Work to be completed
Filter these entries, keeping only lines that hold the word "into".

The records
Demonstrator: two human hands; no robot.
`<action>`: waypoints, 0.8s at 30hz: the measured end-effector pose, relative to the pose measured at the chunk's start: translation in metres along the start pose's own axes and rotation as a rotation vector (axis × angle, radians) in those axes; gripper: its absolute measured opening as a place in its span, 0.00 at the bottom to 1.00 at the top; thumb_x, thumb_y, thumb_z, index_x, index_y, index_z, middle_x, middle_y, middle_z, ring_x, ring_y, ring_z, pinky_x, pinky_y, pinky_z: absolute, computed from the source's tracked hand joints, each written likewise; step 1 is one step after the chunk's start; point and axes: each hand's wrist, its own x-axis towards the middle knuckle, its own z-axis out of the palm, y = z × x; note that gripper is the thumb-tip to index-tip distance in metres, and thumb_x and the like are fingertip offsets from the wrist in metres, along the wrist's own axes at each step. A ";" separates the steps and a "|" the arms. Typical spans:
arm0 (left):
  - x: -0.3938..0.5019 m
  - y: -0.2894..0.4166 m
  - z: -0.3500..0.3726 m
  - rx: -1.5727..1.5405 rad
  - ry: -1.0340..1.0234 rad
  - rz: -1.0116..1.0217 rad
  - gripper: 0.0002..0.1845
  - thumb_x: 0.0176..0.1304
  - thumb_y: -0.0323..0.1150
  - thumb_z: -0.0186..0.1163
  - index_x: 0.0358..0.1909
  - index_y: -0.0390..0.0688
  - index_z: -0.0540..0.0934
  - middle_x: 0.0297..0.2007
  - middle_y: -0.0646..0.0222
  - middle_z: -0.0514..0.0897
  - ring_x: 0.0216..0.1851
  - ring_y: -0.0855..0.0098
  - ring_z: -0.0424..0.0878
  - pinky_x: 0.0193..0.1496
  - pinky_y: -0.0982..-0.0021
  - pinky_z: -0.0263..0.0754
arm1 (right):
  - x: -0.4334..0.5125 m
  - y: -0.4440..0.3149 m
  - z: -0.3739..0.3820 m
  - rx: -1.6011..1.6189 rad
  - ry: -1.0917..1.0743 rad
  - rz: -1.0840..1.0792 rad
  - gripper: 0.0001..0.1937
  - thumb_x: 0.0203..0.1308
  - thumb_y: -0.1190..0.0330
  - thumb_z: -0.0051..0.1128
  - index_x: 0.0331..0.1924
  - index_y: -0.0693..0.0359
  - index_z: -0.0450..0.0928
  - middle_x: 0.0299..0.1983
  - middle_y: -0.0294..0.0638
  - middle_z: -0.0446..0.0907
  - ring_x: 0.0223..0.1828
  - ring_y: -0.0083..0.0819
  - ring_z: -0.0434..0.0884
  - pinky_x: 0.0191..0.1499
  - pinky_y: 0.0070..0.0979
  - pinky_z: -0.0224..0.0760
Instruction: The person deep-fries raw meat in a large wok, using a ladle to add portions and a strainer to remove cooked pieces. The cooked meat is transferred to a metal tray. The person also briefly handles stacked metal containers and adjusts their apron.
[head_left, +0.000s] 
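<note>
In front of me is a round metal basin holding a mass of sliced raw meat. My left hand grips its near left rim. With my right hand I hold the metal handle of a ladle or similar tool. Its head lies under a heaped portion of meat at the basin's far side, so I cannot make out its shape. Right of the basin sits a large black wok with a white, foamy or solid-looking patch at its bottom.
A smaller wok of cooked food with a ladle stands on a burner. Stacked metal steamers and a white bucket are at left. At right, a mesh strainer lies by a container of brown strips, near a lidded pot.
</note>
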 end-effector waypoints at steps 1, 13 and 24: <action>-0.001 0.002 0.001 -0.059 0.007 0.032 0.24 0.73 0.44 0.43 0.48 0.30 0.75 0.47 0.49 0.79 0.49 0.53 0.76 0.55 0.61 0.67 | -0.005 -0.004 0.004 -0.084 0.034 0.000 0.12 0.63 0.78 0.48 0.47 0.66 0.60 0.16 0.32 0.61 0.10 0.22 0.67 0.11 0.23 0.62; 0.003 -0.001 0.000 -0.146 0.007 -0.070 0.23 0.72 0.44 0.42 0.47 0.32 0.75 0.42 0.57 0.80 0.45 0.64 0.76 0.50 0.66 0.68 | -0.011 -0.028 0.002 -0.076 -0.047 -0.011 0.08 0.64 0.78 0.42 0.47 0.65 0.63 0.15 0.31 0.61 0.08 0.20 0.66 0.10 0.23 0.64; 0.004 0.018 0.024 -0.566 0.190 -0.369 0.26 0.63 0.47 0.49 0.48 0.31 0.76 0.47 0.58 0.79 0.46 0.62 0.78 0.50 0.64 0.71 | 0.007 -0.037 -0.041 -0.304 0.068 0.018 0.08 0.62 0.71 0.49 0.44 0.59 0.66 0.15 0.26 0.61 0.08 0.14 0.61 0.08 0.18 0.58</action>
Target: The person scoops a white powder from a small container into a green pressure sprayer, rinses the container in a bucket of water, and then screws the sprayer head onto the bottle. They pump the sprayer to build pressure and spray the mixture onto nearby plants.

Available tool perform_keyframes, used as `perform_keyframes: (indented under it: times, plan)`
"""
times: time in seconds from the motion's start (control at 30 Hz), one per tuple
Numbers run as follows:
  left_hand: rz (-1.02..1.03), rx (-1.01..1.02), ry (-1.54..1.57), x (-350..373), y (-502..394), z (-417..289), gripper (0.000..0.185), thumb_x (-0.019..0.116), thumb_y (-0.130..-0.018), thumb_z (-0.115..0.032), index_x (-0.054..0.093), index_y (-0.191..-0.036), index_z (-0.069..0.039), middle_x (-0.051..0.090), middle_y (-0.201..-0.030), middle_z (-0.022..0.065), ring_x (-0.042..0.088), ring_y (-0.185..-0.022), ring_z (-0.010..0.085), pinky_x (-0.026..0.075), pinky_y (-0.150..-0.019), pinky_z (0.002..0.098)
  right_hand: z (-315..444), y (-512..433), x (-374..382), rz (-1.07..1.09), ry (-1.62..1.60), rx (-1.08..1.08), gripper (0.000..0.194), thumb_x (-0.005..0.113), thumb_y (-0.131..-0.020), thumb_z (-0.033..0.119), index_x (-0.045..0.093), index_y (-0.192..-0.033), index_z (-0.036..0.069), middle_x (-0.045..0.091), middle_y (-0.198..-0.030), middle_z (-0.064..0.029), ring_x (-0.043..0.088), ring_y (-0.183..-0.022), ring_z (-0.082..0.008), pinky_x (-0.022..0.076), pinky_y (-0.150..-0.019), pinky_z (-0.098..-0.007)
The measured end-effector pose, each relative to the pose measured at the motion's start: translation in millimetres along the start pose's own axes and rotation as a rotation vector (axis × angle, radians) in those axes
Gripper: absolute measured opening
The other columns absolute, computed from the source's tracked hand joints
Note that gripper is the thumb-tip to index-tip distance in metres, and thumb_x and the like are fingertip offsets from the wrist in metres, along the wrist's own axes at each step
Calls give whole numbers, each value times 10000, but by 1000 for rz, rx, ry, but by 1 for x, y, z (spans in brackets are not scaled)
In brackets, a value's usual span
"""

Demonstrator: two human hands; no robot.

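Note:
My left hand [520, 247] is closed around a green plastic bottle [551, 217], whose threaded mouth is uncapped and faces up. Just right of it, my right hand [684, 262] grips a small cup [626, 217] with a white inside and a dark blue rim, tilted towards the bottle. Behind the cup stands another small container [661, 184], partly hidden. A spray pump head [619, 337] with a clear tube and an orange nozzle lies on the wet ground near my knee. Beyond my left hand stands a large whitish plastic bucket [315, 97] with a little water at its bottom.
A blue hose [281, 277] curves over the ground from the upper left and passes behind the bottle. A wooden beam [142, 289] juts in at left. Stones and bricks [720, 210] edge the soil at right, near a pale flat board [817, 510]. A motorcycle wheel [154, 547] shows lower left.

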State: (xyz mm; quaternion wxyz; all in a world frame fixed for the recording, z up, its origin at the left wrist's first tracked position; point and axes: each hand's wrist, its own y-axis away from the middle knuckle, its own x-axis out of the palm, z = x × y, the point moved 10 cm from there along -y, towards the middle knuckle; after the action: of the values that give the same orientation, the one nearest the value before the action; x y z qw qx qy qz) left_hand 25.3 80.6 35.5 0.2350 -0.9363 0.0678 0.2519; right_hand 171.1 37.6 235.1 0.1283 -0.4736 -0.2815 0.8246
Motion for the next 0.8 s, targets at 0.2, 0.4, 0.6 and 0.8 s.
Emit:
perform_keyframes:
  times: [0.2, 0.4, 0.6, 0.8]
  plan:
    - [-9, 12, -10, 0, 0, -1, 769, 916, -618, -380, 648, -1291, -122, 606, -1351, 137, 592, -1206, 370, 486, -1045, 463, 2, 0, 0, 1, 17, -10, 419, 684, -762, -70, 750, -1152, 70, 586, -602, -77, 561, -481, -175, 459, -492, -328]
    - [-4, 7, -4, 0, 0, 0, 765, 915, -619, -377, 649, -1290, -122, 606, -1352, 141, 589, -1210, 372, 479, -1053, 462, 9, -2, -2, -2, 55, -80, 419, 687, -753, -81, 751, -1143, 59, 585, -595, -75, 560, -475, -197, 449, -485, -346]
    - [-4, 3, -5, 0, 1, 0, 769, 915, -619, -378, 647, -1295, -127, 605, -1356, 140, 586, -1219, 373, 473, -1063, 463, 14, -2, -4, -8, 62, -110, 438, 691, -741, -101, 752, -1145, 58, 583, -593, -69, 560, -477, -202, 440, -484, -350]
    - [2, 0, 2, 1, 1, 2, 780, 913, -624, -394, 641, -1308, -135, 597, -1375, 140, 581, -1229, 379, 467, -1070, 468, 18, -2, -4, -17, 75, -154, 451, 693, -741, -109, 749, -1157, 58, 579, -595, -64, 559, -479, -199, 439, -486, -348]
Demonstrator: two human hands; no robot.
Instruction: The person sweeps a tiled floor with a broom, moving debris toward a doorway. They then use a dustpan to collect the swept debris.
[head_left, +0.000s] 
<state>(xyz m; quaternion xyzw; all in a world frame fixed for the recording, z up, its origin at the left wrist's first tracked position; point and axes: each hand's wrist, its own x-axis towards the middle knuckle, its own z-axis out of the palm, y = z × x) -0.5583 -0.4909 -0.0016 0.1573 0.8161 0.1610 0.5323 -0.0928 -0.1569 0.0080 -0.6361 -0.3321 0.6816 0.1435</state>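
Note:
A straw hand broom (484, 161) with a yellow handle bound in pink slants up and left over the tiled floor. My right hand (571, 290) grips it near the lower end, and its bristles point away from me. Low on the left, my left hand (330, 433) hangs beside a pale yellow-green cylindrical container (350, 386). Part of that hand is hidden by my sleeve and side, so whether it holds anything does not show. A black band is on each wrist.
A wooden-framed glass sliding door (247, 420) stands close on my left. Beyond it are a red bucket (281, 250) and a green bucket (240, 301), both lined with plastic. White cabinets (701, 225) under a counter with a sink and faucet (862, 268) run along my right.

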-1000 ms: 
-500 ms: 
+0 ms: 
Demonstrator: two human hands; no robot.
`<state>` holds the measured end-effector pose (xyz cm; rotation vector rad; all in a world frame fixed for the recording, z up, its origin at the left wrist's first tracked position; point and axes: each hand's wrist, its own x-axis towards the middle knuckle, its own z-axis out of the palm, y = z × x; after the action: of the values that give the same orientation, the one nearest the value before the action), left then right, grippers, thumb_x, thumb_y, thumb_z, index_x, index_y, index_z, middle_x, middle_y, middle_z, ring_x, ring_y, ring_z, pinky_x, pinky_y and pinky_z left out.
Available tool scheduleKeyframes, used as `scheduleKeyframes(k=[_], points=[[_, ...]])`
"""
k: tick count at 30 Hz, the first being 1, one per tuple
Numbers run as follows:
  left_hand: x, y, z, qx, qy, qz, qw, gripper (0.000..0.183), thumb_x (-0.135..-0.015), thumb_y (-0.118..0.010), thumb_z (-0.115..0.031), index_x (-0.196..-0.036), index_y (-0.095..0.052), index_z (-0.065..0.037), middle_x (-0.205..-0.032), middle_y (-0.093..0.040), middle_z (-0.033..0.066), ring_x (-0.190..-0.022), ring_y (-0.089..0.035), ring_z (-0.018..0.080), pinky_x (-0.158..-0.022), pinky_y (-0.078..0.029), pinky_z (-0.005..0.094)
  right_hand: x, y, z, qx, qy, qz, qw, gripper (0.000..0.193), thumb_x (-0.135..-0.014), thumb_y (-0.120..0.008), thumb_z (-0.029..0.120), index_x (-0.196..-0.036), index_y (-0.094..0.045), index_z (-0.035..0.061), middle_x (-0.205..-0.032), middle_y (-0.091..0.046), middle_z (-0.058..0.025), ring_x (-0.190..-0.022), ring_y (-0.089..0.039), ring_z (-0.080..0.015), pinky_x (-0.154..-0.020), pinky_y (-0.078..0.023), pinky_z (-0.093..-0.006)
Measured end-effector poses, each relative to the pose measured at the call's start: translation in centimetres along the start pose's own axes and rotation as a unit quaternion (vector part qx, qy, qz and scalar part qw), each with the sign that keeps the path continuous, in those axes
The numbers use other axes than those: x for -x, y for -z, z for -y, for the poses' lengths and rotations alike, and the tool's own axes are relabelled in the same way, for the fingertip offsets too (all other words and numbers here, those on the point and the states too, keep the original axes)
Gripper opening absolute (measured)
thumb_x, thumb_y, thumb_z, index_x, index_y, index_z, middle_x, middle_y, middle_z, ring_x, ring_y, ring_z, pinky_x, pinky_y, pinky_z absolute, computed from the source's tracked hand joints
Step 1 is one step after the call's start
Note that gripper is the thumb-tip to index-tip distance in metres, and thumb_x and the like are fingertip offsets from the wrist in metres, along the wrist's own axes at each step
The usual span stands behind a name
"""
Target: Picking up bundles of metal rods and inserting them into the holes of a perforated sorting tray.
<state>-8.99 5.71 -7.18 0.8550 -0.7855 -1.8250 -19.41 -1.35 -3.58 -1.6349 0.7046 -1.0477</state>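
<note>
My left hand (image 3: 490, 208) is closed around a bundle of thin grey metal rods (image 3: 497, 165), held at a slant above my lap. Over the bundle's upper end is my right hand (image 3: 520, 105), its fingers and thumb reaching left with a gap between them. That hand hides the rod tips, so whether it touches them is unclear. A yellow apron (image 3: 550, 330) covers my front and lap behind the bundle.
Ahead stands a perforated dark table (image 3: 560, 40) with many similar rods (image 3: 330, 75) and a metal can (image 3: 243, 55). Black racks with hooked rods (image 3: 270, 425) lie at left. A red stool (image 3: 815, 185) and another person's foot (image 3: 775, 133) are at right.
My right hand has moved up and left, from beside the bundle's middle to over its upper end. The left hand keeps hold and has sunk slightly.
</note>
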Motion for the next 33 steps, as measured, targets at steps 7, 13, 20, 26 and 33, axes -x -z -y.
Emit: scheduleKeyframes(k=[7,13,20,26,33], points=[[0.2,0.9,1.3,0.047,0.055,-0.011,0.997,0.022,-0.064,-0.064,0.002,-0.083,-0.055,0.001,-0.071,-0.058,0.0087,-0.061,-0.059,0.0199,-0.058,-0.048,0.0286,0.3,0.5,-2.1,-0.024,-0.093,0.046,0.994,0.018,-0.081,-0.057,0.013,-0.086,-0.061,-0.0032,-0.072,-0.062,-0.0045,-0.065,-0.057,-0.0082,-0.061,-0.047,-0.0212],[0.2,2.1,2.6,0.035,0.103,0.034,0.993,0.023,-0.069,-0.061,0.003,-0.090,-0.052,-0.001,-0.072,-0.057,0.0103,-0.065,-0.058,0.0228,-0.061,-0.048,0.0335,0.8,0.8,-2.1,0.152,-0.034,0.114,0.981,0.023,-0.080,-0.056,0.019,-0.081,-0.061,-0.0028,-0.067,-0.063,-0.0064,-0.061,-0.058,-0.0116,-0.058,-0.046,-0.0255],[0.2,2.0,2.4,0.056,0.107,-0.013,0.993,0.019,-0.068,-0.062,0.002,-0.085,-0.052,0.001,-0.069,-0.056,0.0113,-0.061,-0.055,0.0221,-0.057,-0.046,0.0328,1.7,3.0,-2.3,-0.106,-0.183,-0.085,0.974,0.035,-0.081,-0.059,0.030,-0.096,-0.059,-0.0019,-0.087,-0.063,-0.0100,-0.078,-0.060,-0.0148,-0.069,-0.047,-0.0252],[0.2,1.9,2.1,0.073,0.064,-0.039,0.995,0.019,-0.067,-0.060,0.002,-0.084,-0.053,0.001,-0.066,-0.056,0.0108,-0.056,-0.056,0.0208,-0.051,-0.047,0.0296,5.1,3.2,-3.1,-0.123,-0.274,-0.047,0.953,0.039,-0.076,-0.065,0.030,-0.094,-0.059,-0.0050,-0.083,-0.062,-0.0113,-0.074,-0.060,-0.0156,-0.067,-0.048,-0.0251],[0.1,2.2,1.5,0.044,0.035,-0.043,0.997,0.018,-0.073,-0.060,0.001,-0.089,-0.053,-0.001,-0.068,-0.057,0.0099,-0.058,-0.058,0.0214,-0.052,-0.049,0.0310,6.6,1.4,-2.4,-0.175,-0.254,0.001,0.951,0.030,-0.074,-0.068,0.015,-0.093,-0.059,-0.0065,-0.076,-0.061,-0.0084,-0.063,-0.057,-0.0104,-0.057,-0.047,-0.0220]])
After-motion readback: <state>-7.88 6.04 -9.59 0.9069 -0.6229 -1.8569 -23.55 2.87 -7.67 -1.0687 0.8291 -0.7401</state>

Written answer
Target: The person scoops a white powder from a small container into a green pressure sprayer, rinses the container in a bucket of water, and then screws the sprayer head onto the bottle. They pump the sprayer to build pressure and spray the mixture onto nearby plants.
Target: Picking up bundles of metal rods and inserting them into the holes of a perforated sorting tray.

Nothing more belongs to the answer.